Charles Fourier, celui de tous qui a eu les plus grandes prétentions scientifiques, n’a ni assez de sarcasmes, ni assez de grossières injures à déverser contre l’abominable morale [sic]. Il n’y a pas une page des dix gros volumes que ce fou a écrits, qui ne soit remplie d’outrages contre la plus sublime doctrine, la doctrine du Christ [33].

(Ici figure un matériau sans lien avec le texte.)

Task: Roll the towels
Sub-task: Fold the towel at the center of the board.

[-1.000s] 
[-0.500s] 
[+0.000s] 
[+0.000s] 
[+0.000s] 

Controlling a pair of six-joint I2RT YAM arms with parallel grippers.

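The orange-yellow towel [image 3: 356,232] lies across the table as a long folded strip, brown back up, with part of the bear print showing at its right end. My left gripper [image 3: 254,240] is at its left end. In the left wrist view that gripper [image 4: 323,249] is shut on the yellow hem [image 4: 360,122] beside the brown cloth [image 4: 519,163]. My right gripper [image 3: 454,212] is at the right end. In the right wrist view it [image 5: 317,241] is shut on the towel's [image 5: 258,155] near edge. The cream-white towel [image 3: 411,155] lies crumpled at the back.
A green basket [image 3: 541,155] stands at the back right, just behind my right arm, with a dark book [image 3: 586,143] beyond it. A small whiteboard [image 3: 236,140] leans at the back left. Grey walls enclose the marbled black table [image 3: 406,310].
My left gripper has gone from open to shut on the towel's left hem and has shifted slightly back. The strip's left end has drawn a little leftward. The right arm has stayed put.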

Enfin, la même année, dans Proudhon et son livre, il s’attaque à La Révolution démontrée par le coup d’état de Proudhon. Chauvelot s’illustre également dans la presse. Il est rédacteur au Franc-Juge avec Raymond Brucker. Il devient un ardent polémiste catholique et s’affirme royaliste convaincu. Il écrit au Croisé, dans La Revue de la presse, dans Le Messager de la Charité. En 1870-1871, il dirige La Gazette d’Auvergne. Lors de son décès, il est l’un des rédacteurs de La Revue du monde catholique et de L’Univers en charge des débats législatifs, dont l’un des derniers semble l’avoir éprouvé : « l’autre jour un des nombreux amis que son noble caractère lui avait fait dans la presse conservatrice déclarait que c’était la loi Ferry qui l’avait tué » [34]. L’auteur de sa nécrologie dans L’Univers affirme « qu’il ne connut pas d’ennemis parmi ses plus ardents adversaires, car ceux mêmes qu’il flagellait impitoyablement l’estimaient pour sa rude franchise et son incomparable loyauté » ? Lors de son décès, il réside 127 rue du Cherche-Midi. Il est marié à Rose Eléonore Ferrié, âgée de 45 ans, et est père deux petites filles.